- Task description: Show every line of the data where the word "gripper" can be found.
(Supplied data begins)
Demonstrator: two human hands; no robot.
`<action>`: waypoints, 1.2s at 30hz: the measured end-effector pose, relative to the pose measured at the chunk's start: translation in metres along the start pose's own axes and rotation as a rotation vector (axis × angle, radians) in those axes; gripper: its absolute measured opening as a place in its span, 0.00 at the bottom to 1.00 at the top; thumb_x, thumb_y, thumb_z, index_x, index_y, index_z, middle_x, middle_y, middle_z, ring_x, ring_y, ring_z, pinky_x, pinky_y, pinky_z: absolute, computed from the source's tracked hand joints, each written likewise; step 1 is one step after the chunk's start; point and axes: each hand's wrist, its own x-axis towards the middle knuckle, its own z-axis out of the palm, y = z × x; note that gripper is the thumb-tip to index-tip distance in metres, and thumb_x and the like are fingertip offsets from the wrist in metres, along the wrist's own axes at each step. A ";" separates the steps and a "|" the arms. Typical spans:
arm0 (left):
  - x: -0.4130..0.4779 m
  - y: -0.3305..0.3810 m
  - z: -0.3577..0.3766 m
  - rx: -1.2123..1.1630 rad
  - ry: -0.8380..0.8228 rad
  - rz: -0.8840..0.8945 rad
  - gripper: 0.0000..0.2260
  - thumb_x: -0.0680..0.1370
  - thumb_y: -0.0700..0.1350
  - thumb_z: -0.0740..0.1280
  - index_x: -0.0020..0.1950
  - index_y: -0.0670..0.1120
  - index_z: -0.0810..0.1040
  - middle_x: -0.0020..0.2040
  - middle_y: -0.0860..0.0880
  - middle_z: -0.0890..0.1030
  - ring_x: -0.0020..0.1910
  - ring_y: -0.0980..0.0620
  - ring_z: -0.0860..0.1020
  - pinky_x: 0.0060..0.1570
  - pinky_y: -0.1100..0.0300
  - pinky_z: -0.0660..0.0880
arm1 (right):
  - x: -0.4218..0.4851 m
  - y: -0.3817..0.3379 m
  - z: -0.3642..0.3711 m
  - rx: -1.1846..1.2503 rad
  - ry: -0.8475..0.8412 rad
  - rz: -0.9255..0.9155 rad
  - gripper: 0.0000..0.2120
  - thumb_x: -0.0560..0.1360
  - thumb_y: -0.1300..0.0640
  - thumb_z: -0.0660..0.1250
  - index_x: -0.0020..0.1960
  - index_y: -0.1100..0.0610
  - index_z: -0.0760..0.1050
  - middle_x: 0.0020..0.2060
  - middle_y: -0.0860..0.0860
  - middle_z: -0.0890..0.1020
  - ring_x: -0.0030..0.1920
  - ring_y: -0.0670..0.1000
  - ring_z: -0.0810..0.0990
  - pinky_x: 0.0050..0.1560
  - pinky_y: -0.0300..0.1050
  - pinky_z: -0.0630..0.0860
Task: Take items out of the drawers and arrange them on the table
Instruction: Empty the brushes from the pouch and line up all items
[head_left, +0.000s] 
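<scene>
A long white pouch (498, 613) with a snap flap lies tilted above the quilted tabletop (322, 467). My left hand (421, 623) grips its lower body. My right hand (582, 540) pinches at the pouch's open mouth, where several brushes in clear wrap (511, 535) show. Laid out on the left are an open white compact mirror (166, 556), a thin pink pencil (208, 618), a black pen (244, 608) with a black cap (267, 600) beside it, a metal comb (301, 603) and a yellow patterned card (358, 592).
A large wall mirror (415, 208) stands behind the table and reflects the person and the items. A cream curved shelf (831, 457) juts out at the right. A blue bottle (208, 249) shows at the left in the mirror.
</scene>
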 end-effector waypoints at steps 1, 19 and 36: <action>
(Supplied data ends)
- Exercise answer:
`<action>`: waypoints, 1.2s at 30hz: the measured end-effector pose, relative to the pose measured at the chunk's start: translation in metres along the start pose's own axes and rotation as a rotation vector (axis × angle, radians) in those axes; gripper: its absolute measured opening as a place in its span, 0.00 at the bottom to 1.00 at the top; thumb_x, thumb_y, thumb_z, index_x, index_y, index_z, middle_x, middle_y, middle_z, ring_x, ring_y, ring_z, pinky_x, pinky_y, pinky_z: absolute, computed from the source's tracked hand joints, each written likewise; step 1 is one step after the chunk's start; point and axes: each hand's wrist, its own x-axis towards the middle knuckle, its own z-axis out of the palm, y = z × x; note that gripper is the thumb-tip to index-tip distance in metres, and thumb_x and the like are fingertip offsets from the wrist in metres, along the wrist's own axes at each step. A ";" separates the steps and a "|" the arms. Typical spans:
  - gripper: 0.0000..0.2260
  - gripper: 0.0000..0.2120

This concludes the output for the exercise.